Ana Maria Archila is the co-executive director of the Center for Popular Democracy (CPD).[1][2][3]

Early life[edit]

Archila was born in Colombia.[4] At the age of 17, Archila came from Colombia to the United States.[5] She worked in community organizing roles in New York.[4] After obtaining her bachelor's degree, she became a staff member of the Latin American Integration Center (LAIC) in Queens, New York.[5] The founding director of LAIC, Samaria Archila, was a former human rights lawyer from Colombia and her aunt.[5]

Career[edit]

Latin American Integration Center[edit]

After Samaria Archila died from cancer, Ana Maria Archila became the director of LAIC.[5][6] She served in this role in 2003, where she spoke to the media about the Latino population in New York state.[7] She worked as executive director of LAIC in 2003 working out of their offices in Port Richmond, Staten Island.[8] Archila advocated on behalf of parents with limited English language skills in Staten Island and Queens, New York, to obtain more information about their children's education.[9] She subsequently worked on immigration issues with the organization Make the Road New York (MRNY).[10][11] She took MRNY from its beginnings to become the biggest group in New York City supporting initiatives on behalf of local communities.[4]

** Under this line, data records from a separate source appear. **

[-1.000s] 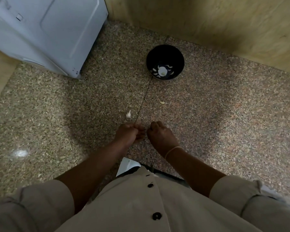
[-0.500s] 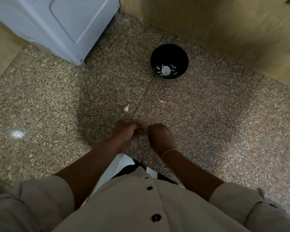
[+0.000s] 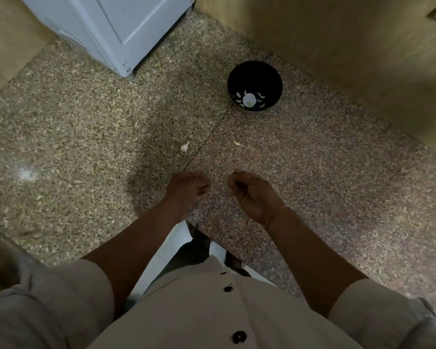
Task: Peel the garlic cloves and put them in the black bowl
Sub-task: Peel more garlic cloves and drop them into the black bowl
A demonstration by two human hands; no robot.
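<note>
The black bowl (image 3: 255, 71) stands on the speckled stone counter (image 3: 312, 172) at the far centre-right. Its bottom has a white pattern, and a pale round piece lies there. One unpeeled garlic clove (image 3: 184, 146) lies on the counter between the bowl and my hands. My left hand (image 3: 186, 190) and my right hand (image 3: 252, 195) hover a little apart over the near middle of the counter. Both have their fingers curled in. Whatever lies inside either hand is hidden.
A small scrap of garlic peel (image 3: 236, 142) lies right of the clove. A white appliance (image 3: 111, 28) stands at the far left. A wooden wall (image 3: 350, 46) runs along the back right, close behind the bowl. The counter's front edge is just below my hands.
My hands were pressed together fingertip to fingertip. They have since pulled apart, the right one moving to the right. The view has shifted a little.
</note>
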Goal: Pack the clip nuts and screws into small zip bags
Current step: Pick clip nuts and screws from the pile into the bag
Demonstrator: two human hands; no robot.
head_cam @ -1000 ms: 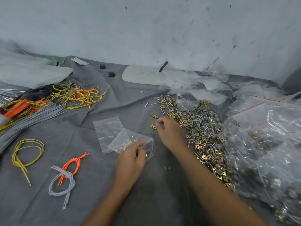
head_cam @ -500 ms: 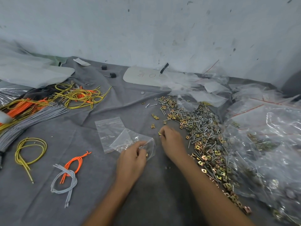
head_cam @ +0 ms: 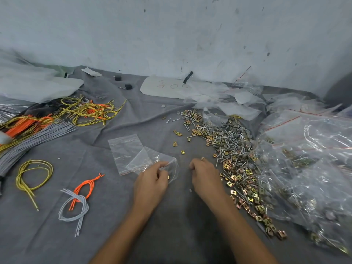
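Hands first: your left hand is pinching the mouth of the small zip bag, which is lying on the grey cloth near centre with one clip nut sitting inside. Your right hand, just right of the bag, is curling its fingers in, and I can't tell if it's gripping anything. The pile of clip nuts and screws is sprawling right of it.

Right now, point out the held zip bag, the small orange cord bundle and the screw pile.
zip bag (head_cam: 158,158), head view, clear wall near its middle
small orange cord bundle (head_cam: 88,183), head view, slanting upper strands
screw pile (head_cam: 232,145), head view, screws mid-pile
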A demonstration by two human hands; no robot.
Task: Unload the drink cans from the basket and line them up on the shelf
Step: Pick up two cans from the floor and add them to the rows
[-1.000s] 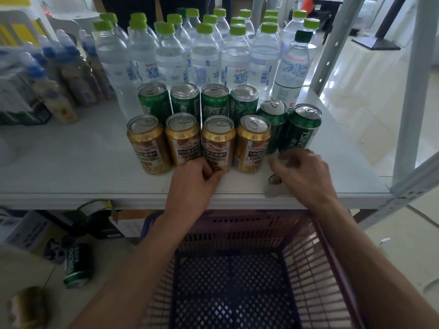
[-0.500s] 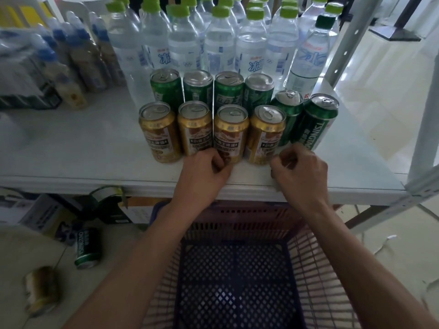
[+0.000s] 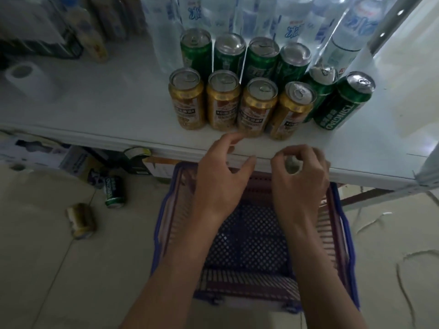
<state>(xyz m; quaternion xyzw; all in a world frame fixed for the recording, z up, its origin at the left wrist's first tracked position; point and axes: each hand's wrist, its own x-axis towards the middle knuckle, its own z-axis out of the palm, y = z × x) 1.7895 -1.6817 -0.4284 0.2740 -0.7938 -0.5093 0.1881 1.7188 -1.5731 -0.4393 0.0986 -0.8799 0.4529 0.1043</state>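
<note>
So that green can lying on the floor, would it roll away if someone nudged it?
Probably: the green can seems to lie on its round side on smooth tile. Its glossy wall may be slippery. Full or empty, I cannot tell.

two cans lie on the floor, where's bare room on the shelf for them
Widest bare shelf lies left of the gold cans, toward the paper roll. Smaller patch right of the rightmost green can. Behind the rows, water bottles crowd it.

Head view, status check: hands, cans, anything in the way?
Left hand empty, fingers loosely curled; right hand curled, contents unclear. Basket looks empty; ten cans standing on shelf. Nothing blocking; two stray cans on floor.
</note>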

Center for Popular Democracy[edit]

In her role as co-executive director of the Center for Popular Democracy (CPD), Archila spoke out in 2018 against the immigration policies of US President Donald Trump.[12][13][14] Archila told CNN that removing children from their parents and their family would cause damage that would be difficult to repair later in life.[15] She supported a reformation of the immigration process in the United States.[16][17] In June 2018, Archila lamented that the zero tolerance policy of the Trump Administration which separated immigrant children from their parents, was still in operation.[18]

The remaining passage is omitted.